Münster. Nachts finden „Notfalloperationen“ mit fragwürdiger Indikation statt, um OP-Säle zu füllen. Die Klinikleitung verteilt Kodier- und Verweildauerlisten an ihre Ärzte. Ärzte in Weiterbildung müssen Sonografieren in Wochenendkursen lernen, die sie aus eigener Tasche bezahlen. Die Folgen von Ökonomisierung im Gesundheitswesen bekommen schon junge Ärzte zu spüren. Das zeigen allein die drei Beispiele, die junge Ärztinnen und Ärzte beim „Dialog mit jungen Ärzten“ der Bundesärztekammer im Vorfeld des Deutschen Ärztetags in Münster am Montag (27.5.) berichteten.
„Kommerzialisierung beeinträchtigt uns alle: Es fehlt Zeit für Weiterbildung, Zeit für Einarbeitung neuer Mitarbeiter und auch Zeit für Patienten“, sagte ein Arzt in pädiatrischer Weiterbildung. Inna Agula-Fleischer vom Arbeitskreis „Junge Ärztinnen und Ärzte“ der Ärztekammer Westfalen-Lippe ergänzte, dass Patientenwohl werde auch gefährdet, indem ökonomische Anreize zu Übertherapie führten. Viele kritisierten, würden Kliniken und MVZ von Fremdinvestoren betrieben, für die nur der maximale Profit zähle, so würde „das Geld der Versorgung Stück für Stück entzogen“.
„Versorgung neu denken“
Die Nachwuchsärzte warfen in der Diskussion auch einen Blick über ihre eigenen Belange hinaus. So fragte eine Ärztin: „Warum müssen Kliniken Gewinne maximieren? Warum leisten wir uns nicht Gesundheit?“ Jana Aulenkamp, ehemalige Vorsitzende der Bundesvertretung für Medizinstudierende, plädierte dafür, bereits im Studium ökonomische Grundkenntnisse, aber auch Kompetenzen in Mitarbeiterführung zu vermitteln, damit Ärzte überhaupt in der Gestaltung der Versorgung eine größere Rolle spielen könnten.
Darüber hinaus forderte sie Offenheit – auch von der älteren Ärztegeneration – ein, „Versorgung neu zu denken“. Eine andere Ärztin bemängelte, der Grundsatz „Health in all policies“ (also gesundheitliche Folgen in allen Politikbereichen mitzudenken) werde zu wenig gelebt, um die Krankheitslast der Deutschen zu senken. Hier knüpfte ebenso Dr. Leonor Heinz vom Forum Weiterbildung im Deutschen Hausärzteverband an: Um die knappen Ressourcen zielgerichteter zu nutzen, müssten Patienten besser durch Hausärzte koordiniert werden. „Bisher sind Ärzte mehrheitlich in der Klinik tätig. Ich wünsche mir, dass wir als Ärzte auch eine ambulante Identität entwickeln“, sagte Heinz. Denn Medizin werde künftig auch immer mehr zuhause stattfinden.
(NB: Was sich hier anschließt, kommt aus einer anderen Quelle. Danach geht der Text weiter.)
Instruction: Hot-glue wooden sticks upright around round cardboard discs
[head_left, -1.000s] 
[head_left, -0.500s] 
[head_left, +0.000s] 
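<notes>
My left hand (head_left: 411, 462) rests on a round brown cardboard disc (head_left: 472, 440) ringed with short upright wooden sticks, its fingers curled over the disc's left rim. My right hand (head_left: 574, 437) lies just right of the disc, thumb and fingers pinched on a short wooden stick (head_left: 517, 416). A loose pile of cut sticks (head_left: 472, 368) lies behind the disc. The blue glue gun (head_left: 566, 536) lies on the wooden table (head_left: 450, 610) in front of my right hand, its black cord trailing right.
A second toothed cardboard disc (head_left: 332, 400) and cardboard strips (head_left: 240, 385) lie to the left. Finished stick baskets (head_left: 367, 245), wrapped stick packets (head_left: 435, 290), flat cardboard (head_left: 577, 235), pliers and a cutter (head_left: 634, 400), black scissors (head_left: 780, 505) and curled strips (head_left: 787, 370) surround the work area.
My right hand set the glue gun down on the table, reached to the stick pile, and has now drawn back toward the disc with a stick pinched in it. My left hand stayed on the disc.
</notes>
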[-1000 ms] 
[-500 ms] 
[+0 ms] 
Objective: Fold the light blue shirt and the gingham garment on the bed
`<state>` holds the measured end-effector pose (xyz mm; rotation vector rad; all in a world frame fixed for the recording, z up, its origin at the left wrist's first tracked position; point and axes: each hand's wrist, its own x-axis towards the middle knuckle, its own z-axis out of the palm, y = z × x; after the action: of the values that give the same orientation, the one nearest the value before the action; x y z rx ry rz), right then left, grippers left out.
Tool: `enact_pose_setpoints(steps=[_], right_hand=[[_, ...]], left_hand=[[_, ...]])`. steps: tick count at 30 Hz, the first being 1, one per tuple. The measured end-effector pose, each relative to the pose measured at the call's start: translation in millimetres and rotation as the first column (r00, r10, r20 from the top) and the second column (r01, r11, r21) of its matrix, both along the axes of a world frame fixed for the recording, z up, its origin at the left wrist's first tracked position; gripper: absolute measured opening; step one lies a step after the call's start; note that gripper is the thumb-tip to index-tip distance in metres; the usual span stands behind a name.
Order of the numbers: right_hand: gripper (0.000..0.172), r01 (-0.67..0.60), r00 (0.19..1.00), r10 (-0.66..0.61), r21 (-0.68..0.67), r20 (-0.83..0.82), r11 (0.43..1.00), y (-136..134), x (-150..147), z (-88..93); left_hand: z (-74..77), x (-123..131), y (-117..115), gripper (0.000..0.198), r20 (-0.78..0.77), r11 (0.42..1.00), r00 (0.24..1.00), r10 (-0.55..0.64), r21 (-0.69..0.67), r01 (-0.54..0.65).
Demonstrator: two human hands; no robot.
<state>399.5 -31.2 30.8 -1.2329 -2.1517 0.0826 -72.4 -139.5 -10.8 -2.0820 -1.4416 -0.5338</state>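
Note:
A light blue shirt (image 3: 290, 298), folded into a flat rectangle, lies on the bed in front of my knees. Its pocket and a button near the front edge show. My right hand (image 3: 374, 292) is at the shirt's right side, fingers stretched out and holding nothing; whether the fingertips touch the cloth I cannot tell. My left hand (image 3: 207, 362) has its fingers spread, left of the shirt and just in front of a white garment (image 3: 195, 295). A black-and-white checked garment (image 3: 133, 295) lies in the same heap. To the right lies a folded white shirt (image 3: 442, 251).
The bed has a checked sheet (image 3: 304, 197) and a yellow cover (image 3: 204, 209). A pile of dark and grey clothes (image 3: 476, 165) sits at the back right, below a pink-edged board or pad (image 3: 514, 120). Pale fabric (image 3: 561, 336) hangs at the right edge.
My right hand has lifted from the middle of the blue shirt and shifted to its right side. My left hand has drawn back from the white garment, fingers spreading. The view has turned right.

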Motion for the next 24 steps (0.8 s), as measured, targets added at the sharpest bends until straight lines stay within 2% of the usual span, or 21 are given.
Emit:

Ärzte für Management schwer zu begeistern
Die Patienten stünden zu häufig nicht im Mittelpunkt der Versorgung, ging aus vielen Wortmeldungen junger Ärzte hervor. Das schwang im Bedürfnis der meisten mit, sich auf ihre eigentlichen ärztlichen Aufgaben konzentrieren zu wollen statt mit Kodierlisten. „Medizinische Qualität ist nicht das Finden von Schlupflöchern, um den Profit zu steigern“, brachte es eine Ärztin auf den Punkt. Viele sehen als Lösung daher, mehr Ärzte ins Klinikmanagement einzubinden. Ihre Erfahrung als Personalberaterin zeige allerdings, „es gibt nicht genug Ärzte, die in Führungspositionen möchten“, gab Dr. Anne Wichels-Schnieber von Russell Reynolds Associates zu bedenken. „Wenn wir mit Ökonomie nichts zu tun haben wollen, müssen wir uns damit abfinden, dass wir bei bestimmten Themen nichts zu sagen haben“, fasste Dr. Pedram Emami, Vorsitzender der Ärztekammer Hamburg und Moderator des Dialogs, zusammen.